Par conséquent, il est valable de supposer que le marché influencera les recommandations de traitement. D’où l’importance de la médecine factuelle selon laquelle les décisions doivent être fondées sur les meilleures preuves disponibles. Dans ce cas, la recherche systématique.
Quand le jugement de l’expert acquiert plus de valeur
Cependant, la question est compliquée lorsque de nombreuses études systématiques au niveau de la population produisent des résultats qui ne sont pas directement applicables à des personnes particulières. Un exemple assez courant est celui des effets secondaires d’un traitement.
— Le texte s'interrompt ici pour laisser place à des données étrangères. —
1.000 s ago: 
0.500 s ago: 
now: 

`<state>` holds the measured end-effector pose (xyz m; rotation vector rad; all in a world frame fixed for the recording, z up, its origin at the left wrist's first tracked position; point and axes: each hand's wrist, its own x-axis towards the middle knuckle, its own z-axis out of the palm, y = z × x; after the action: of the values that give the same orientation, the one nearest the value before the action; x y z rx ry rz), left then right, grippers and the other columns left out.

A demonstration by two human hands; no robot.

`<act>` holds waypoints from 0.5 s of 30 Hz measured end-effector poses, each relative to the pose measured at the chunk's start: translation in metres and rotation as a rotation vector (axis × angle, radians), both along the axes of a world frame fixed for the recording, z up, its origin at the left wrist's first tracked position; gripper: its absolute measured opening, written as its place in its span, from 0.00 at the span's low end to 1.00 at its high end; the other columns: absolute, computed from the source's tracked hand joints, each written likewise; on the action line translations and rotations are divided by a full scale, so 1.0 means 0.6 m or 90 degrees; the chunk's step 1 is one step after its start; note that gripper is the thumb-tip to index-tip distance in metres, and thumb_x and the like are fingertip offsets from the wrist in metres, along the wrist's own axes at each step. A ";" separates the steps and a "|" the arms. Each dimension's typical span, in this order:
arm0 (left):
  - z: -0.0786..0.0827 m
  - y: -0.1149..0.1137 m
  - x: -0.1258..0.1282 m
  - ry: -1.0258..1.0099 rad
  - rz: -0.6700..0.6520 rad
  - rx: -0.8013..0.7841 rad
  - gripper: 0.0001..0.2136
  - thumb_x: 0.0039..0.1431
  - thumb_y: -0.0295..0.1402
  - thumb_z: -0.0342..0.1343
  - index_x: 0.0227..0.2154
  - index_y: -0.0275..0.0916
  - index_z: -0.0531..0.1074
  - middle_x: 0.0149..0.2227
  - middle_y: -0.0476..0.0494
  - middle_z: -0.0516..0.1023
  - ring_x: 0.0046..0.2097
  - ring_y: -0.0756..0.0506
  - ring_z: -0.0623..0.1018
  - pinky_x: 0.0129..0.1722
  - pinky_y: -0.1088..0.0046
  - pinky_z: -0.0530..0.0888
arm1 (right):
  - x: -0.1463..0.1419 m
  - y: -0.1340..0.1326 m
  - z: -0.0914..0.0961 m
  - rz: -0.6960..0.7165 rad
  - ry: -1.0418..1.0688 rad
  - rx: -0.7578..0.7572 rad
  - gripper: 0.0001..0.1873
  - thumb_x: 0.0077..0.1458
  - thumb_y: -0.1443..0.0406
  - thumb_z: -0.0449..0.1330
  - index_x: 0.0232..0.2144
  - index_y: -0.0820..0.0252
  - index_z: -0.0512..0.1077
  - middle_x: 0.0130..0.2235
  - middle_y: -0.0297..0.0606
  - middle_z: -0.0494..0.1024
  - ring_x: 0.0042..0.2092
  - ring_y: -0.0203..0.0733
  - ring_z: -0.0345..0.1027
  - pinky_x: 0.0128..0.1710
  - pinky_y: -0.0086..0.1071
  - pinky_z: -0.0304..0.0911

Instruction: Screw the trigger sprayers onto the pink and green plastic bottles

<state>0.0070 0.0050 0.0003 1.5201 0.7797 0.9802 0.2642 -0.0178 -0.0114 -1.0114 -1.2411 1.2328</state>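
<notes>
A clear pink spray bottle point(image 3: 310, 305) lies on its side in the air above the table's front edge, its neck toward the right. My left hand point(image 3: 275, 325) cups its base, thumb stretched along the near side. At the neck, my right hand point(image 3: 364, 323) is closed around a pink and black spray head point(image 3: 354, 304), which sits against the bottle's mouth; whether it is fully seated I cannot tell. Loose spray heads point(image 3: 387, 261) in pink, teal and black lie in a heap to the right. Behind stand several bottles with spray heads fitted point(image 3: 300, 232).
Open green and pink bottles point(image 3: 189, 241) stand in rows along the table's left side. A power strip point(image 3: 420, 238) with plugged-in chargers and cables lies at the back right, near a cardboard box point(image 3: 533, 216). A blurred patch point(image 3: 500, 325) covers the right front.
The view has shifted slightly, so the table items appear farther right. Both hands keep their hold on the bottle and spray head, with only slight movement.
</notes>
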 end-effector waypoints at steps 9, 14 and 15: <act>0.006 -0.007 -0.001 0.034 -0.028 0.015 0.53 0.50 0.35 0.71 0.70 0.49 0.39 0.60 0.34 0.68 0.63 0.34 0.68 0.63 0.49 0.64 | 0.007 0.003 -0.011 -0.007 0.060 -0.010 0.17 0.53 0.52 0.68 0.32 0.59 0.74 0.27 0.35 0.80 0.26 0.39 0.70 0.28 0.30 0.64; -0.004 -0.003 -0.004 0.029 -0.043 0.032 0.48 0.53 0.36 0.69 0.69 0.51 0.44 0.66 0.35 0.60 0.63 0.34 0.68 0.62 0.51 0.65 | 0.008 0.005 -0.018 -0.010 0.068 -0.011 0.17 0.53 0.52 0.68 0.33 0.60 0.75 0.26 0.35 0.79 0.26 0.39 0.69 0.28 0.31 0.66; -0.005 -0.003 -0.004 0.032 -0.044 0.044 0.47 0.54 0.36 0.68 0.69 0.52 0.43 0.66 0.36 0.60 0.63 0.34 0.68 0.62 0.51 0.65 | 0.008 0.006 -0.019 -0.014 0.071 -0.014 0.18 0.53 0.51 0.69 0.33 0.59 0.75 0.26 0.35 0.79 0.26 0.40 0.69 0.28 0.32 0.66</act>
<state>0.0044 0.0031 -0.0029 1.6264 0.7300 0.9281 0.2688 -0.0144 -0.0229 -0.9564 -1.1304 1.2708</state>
Dans ce cas, les résultats des essais cliniques peuvent indiquer qu’un certain médicament est efficace dans le traitement d’une maladie, mais les effets indésirables potentiels sont négligés.
Il y a plusieurs raisons pour lesquelles les études cliniques ne montrent aucune preuve d’effets indésirables. C’est peut-être parce que les personnes examinées dans le cadre du procès n’ont pas été suivies de manière adéquate ; ou encore parce que des effets indésirables ont été constatés mais non signalés ; ou encore parce que les effets indésirables n’étaient pas statistiquement significatifs.
Cela démontre que l’efficacité d’un traitement à soulager les symptômes d’une maladie n’est pas la seule considération dans la prise d’une décision thérapeutique. Dans ces cas, le jugement clinique de l’expert joue un rôle extrêmement important.
La validité de la philosophie de la médecine
La réflexion philosophique sur les questions médicales est extrêmement importante pour le développement de théories et de pratiques qui recherchent la santé et le bien-être des personnes. Il faut garder à l’esprit que les débats dans ce domaine ont contribué au développement de la médecine et de ses méthodes.